Run up and down the hill shouting Hollywood! Hollywood! Hollywood!

Order a penis size enhancer for everyone in the neighborhood.

Invent theorems for the unrivalled glory of eggnog.

Get drunk on utter futility.

Pack my favorite suitcase with tree bark and testimony, then board a Greyhound for Saint Louis, Missouri, while shooting furtive looks at the other passengers, careful to make sure I think of a possible role for everyone in a novel by Fyodor Dostoyevsky, which I will have to  write on my own, Dostoyevsky being dead for the last 132 years, thus burdening myself with the task of leading a live similar to that of Dostoyevsky, a feat remarkably simpler than one might believe, particularly aboard a Greyhound bus on its way to Saint Louis, Missouri.

Count the number of times my upstairs neighbor coughs, who is now into her third solid week of coughing, I don't know why she won't see a doctor, or maybe she has seen a doctor but the doctor, out of an overweening sense of prudence neither good for his patient or the progress of medicine in the new millennium, did not prescribe cough syrup with codeine.

Drink a bottle of cough syrup with codeine.

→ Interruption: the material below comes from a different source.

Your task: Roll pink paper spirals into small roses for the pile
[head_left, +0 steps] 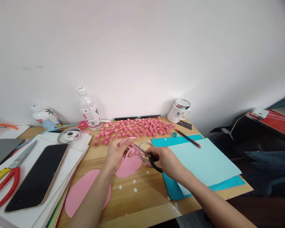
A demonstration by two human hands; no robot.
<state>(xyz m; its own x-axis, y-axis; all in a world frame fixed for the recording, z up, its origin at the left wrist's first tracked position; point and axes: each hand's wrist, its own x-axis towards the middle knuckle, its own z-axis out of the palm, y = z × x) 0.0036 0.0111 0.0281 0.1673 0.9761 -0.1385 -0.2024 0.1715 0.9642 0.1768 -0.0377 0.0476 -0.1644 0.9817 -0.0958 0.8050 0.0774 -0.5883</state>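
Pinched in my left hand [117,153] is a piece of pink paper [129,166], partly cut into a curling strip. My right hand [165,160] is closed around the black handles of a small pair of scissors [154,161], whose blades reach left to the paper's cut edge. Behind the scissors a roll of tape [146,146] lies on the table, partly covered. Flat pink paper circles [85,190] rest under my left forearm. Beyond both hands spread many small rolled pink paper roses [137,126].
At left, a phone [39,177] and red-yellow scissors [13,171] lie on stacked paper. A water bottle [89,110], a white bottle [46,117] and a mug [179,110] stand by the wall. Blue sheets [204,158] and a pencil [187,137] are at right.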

This will entail a strategy of shrewdness, daring, and not a little imprudence, since I do not have a bottle of cough syrup with codeine, nor is it likely I could get my doctor to prescribe a bottle of cough syrup with codeine, as I do not have a cough, albeit I could fake one, but my doctor is not to be trifled with, he is a savvy and perspicacious doctor, which is why I continue to see him, even though he has recommended a regime of strenuous idleness, which has left me with little to do, except this, and I'm not even sure what this is, is it fiction, or non-fiction? Is it an imitation of someone else's style, or is it a completely original text with Icelandic grebes and diesel cylinders popping up and down in mechanical, self-effacing dedication?

Perturb the serenity of the bathroom mirror with the tender abstractions of my face.

Spout edicts.

Get naked and run around the city exhibiting a giant erection and a complete disregard for the theatrics of cause and effect.

Diffuse the paradox of life with massive evasions and the ooze of ghostly estuaries.

Eat a packet of almonds. When I'm done with the packet, eat the almonds.

Get physical. I'm not entirely sure what that means, “get physical.” What isn't physical? But I like that phrase, “let's get physical.” You know?  That song popularized by Olivia Newton John? It wasn't a bad song, I mean, it wasn't “Gimme Shelter” or “More Than a Feeling,” or nearly as great as anything by those two guys in the Black Keys, Dan Auerback and Patrick Carney, or that guy that they got to dance in front of the motel office for the song “Lonely Guy,” what a terrific song, what a terrific dance. If I'm not doing anything else, I think I'll do that.